Dans les deux cas, brevets ou COV, le paysan ne peut ressemer gratuitement une partie de sa récolte issue d’une semence protégée. Ajoutons, pour l’Union européenne, l’obligation d’inscrire, en payant annuellement [3], la variété dans un catalogue (avec les mêmes critères DHS que ceux du COV) pour avoir le droit d’en commercialiser les semences, et l’on comprend que le blocage à la commercialisation des semences se situe à plusieurs niveaux : la protection intellectuelle, les critères DHS, et les coûts d’inscription au catalogue.
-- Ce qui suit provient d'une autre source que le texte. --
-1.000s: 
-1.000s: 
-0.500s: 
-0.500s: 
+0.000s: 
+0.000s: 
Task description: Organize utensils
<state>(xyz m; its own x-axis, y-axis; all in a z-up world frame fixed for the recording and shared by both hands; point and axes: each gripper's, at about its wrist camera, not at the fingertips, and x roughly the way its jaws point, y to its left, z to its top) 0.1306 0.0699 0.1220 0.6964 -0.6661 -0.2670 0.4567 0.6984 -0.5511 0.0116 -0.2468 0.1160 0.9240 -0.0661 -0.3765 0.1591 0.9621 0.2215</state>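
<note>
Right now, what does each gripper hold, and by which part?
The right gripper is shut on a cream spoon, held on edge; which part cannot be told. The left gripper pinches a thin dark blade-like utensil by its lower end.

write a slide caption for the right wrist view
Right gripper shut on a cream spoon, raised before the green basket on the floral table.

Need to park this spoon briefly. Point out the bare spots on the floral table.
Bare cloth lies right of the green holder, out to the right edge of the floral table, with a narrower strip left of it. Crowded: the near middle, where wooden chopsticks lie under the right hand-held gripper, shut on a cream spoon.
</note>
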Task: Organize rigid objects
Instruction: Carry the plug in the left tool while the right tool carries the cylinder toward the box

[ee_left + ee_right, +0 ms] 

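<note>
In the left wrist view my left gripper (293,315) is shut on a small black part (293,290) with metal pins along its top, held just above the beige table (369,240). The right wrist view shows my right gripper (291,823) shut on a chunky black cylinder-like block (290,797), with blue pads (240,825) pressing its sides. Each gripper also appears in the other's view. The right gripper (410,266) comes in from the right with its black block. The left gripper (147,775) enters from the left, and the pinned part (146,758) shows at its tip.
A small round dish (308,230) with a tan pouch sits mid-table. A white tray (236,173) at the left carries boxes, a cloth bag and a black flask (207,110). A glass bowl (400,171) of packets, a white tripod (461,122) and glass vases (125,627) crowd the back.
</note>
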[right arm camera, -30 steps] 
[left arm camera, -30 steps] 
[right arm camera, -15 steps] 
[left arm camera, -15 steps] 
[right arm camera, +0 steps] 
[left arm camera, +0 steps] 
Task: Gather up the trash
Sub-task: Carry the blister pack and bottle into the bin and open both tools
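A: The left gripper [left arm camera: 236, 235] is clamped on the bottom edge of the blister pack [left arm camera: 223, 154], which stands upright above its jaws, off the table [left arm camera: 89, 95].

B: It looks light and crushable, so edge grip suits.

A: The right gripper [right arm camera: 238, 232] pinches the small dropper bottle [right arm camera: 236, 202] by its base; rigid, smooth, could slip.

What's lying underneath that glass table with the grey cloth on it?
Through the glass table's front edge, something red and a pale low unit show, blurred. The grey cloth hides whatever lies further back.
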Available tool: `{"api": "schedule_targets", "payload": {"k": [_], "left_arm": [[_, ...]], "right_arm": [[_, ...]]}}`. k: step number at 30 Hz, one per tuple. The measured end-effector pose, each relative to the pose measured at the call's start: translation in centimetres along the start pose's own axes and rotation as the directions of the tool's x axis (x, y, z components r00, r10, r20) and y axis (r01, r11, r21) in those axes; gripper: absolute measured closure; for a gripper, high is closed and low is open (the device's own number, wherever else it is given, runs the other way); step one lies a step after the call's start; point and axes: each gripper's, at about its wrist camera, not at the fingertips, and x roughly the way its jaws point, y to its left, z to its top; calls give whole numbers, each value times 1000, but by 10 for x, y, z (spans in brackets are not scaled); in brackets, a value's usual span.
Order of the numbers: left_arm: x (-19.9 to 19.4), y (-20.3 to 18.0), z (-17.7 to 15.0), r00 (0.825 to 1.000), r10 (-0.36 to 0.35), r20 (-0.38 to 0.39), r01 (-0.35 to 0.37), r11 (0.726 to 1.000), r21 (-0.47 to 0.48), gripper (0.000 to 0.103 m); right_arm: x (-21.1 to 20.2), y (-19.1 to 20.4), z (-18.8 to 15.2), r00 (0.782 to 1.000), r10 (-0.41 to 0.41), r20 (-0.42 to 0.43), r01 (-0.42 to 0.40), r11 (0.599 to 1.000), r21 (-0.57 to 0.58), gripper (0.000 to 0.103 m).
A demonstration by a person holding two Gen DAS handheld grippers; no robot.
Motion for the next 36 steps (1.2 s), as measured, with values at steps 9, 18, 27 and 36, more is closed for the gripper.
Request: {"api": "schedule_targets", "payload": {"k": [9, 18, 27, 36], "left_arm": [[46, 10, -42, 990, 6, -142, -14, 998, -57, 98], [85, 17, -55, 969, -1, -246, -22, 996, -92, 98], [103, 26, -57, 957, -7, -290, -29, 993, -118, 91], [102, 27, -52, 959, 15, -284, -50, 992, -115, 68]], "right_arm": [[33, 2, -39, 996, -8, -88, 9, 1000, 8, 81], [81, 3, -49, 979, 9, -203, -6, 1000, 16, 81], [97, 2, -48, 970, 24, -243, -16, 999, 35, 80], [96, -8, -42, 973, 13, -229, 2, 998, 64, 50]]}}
Enfin, des normes sanitaires et de production des semences commerciales strictes, inadaptées aux semences paysannes, empêchent définitivement la commercialisation de semences paysannes.
Tirpaa : une éclaircie pour les paysans ?
Le Traité international sur les ressources phytogénétiques pour l’alimentation et l’agriculture (Tirpaa) [4], adopté en 2001, vise à « fournir un accès aux matériels phytogénétiques aux agriculteurs, aux sélectionneurs de végétaux et aux scientifiques ». Il prévoit un « système multilatéral d’accès facilité et de partage des avantages » mais jusqu’à présent, il a surtout permis l’accès aux ressources génétiques tout en échouant à mettre en œuvre un partage des avantages. C’est cependant le seul Traité international qui reconnaît « l’énorme contribution que les communautés locales et autochtones ainsi que les agriculteurs de toutes les régions du monde (…) ont apportée (…) à la conservation et à la mise en valeur des ressources phytogénétiques » et leurs droits de conserver, d’utiliser, d’échanger et de vendre les semences produites à la ferme, au partage des avantages, à la protection de leurs connaissances et à la participation à la prise de décision nationale concernant les semences. Cette reconnaissance et ces droits sont rappelés dans la Déclaration sur les droits des paysans, adoptée en décembre 2018 par l’ONU (...)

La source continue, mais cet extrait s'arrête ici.